This article is the second in a series looking at the history of the crossing of the Elbow river near the Weaselhead. Part 1: 1956 to 1986 can be found here, and parts 3 and 4 will follow.

In the 1970s and 1980s, planning for the Southwest Calgary Ring Road, also known as the Sarcee Trail south extension, was characterized by practical considerations such as route location, land acquisition and functional planning. The period of the 1990s by contrast would be marked by something of a step-back from applied planning, and would include a serious re-examining of priorities.

The continued dominance of the automobile and the crossing of Calgary’s rivers by a network of freeways has often been seen as inevitable. This view, however, would be challenged by a renewed expression of concern over the impacts this situation would have on parks, communities and natural areas.

A New Transportation Bylaw for Calgary

In May of 1990 the City of Calgary released a preliminary look at a proposed bylaw that sought to affirm the city’s future transportation needs. In addition to public transit, bylaw 29M90 also detailed Calgary’s existing road network and plans for future expressways and freeways throughout the city. The plan was composed largely of elements from previous planning efforts, and included a map that showed proposed roads that had long been a part of City plans, including some that dated back to the early 1950s. The bylaw also contained a number of previously proposed, but as-yet unbuilt river crossings, including the southern extension of Sarcee Trail across the Elbow river. It is these crossings that would spark Calgary’s largest public consultation efforts undertaken to that point[1].


(Source: Calgary bylaw 29M90. City of Calgary, 1990)

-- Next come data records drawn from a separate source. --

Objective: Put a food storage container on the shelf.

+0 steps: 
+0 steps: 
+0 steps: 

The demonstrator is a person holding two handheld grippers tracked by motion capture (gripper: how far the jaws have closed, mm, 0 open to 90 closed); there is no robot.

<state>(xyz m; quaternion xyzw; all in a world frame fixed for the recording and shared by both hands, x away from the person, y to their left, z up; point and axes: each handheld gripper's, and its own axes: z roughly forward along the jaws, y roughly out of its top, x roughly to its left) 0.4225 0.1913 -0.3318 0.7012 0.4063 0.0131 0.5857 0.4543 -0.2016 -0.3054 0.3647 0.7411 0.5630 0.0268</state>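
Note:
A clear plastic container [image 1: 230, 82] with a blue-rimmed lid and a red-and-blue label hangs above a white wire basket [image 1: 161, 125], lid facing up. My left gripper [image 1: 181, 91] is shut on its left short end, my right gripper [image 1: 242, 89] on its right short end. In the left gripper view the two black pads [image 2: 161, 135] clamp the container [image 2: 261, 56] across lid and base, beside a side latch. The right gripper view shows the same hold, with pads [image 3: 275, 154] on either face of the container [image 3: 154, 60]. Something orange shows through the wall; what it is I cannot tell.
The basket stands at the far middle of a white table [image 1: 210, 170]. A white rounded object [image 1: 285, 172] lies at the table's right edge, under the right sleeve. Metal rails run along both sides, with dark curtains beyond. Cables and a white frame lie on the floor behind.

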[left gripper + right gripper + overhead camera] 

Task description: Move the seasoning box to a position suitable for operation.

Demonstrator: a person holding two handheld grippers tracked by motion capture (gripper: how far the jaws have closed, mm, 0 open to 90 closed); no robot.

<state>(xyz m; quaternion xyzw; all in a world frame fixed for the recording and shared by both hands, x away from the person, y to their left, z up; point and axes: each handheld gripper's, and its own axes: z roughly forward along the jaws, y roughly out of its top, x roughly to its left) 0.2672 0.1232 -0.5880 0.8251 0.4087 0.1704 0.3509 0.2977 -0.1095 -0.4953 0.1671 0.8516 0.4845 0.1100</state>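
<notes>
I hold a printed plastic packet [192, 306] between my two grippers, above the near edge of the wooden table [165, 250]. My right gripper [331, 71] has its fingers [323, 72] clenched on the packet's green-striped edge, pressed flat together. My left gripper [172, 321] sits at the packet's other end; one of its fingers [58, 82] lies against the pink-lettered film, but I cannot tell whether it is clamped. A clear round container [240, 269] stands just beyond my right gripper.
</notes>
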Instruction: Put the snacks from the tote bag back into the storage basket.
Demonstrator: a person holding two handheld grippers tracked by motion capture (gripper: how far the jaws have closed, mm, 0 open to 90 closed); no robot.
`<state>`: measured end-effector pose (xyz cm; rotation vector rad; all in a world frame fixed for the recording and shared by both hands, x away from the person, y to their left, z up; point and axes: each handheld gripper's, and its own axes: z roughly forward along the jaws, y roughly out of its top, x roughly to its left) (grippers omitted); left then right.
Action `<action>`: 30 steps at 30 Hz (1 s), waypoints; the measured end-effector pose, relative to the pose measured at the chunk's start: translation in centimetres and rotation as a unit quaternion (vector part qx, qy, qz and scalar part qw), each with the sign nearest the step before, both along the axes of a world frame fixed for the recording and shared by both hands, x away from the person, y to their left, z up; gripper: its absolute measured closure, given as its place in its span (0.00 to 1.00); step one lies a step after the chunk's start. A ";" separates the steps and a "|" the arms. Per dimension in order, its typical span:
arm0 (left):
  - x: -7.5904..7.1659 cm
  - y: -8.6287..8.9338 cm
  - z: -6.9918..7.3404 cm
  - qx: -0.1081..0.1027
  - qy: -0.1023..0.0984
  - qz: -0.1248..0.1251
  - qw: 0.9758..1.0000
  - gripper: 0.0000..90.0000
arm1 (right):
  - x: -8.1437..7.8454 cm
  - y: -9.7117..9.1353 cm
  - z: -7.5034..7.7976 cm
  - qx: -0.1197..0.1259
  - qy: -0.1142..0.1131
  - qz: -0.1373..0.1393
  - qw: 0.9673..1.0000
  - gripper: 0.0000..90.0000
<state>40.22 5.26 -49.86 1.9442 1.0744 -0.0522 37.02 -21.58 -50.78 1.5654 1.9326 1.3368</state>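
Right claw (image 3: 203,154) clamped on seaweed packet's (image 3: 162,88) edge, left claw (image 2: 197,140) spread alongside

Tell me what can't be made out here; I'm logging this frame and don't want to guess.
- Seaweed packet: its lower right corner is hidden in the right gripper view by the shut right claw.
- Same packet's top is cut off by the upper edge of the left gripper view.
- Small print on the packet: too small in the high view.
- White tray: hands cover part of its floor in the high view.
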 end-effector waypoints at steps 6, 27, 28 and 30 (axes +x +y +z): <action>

The bylaw included the following new river crossings (also shown above):
1. Stoney Trail NW over the Bow river
2. Sarcee Trail north extension over the Bow river
3. Shaganappi Trail south extension over the Bow river
4. South Downtown Bypass over the Elbow river
5. 50th Avenue South over the Elbow river
6. Sarcee Trail south extension over the Elbow river

Public reaction to the proposed bylaw was swift and largely unfavourable, with citizen groups particularly denouncing the negative impact that new river crossings would have on parkland, river valleys, natural areas and local communities[2]. Within a month of the bylaw’s unveiling, several hundred citizens had attended a City Council meeting on the topic, and many more contacted Aldermen, signed petitions and formed action groups to oppose the plan and to call for the process to be opened up to public consultation.

Although the bylaw was approved by Council in July 1990, the response from the public spurred the City to begin a multi-year, multi-million dollar consultation and review of the road network and future transportation needs the very next year. This process was called the GoPlan.